What to do?  What to do?  We will tell the State Department to bring us some docile workers like the Christian Chin or Karen, or the Bhutanese/Nepalese who don’t complain so much.  And, I’m convinced that somewhere in the bowels of Washington there was such a conversation between big business lobbyists and the federal government.

My scenario is not so farfetched when you see what is going on with the Gang of Eight being driven by Big Business and Grover Norquist,  and you know this immigrant legalization push is not about “humanitarianism!”

Here is the AP story at the Tampa Tribune:

 COLUMBUS JUNCTION, Iowa (AP) — The first Chin Burmese student arrived at Wilma Sime Roundy Elementary School three years ago, a smiling preschooler whose father often checked on his progress.

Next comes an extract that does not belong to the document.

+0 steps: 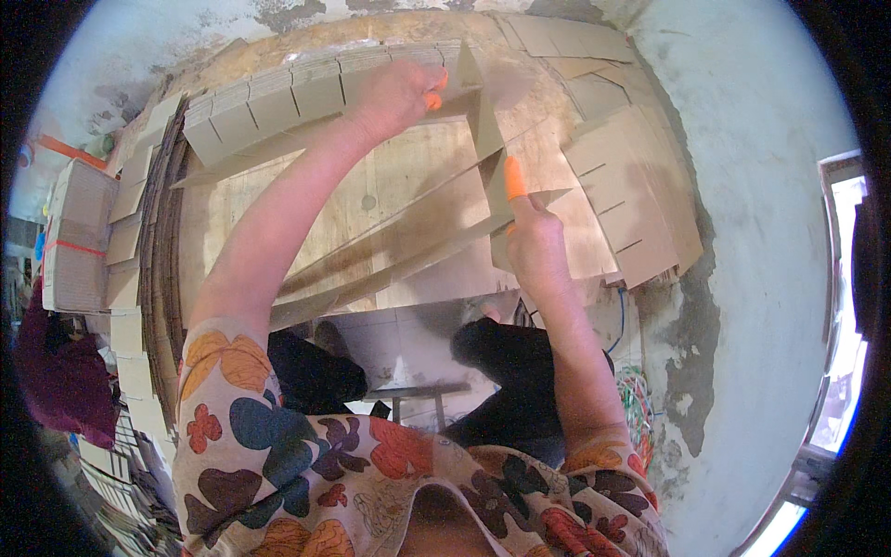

The school had long been accustomed to educating the children of the Mexicans, Hondurans and Salvadorans who came to work at the sprawling Tyson Foods pork processing plant that sits outside this town of 2,000. But then, principal Shane Rosenberg recalled, Tyson informed school leaders that a new group of workers was coming – the Chin, a largely Christian ethnic minority who were fleeing their homeland in western Myanmar to avoid persecution.

Readers keep reading through all the paragraphs about how wonderful the newcomers are (and surely many are nice people).  Everything is just great don’t ya’ know!  Then we get to the problems …

Tyson spokesman:  Nah! We don’t favor refugees (tell that to the Hispanics!)

Tyson and other meatpacking companies have increasingly recruited non-Latino workers in recent years, including Burmese, Sudanese and others, said Mark Grey, director of the Iowa Center for Immigrant Leadership and Integration at University of Northern Iowa. Since a 2008 raid of a Postville, Iowa, slaughterhouse, where 389 immigrants were arrested, companies have become more careful to avoid hiring employees who may have entered the country illegally, he said.

Refugees are in the country legally and may apply for citizenship within five years.

Tyson spokesman Gary Mickelson denied the company was favoring refugees over others, saying the industry has long attracted immigrants for entry-level jobs that do not require experience or English skills. The makeup of its workforce shifts as new immigrant groups come to the U.S., he said.  [There is also a tax break for hiring certain immigrant workers that no one is willing to talk about!—ed]

A little multi-culti friction has developed:

But in town, both the Chin and Spanish-speaking communities feel that more Chin are being hired at the expense of Latinos, which has caused some friction, said Cristina Ortiz, a doctoral student in anthropology who moved to Columbus Junction four years ago to study the town.

“Latinos and Chin people recognize they both have the same goals in life,” she says. “That is to make their lives better and provide for their families and live a tranquil life. But in a certain sense, they are in competition with each other. They are applying for the same jobs. They have the same skills. And that’s tricky. Obviously there is some tension there.”

Burmese Chin are arriving from other states where it’s tough to get a job (But wait!  Isn’t the Gang of Eight telling us we need millions more low-skilled laborers).

In Columbus Junction, Mickelson said, the first five Burmese workers were hired as part of a recruitment effort in Illinois and later encouraged friends and relatives to apply. Burmese started arriving from Indiana, Texas, Florida and other states where they say jobs were harder to come by.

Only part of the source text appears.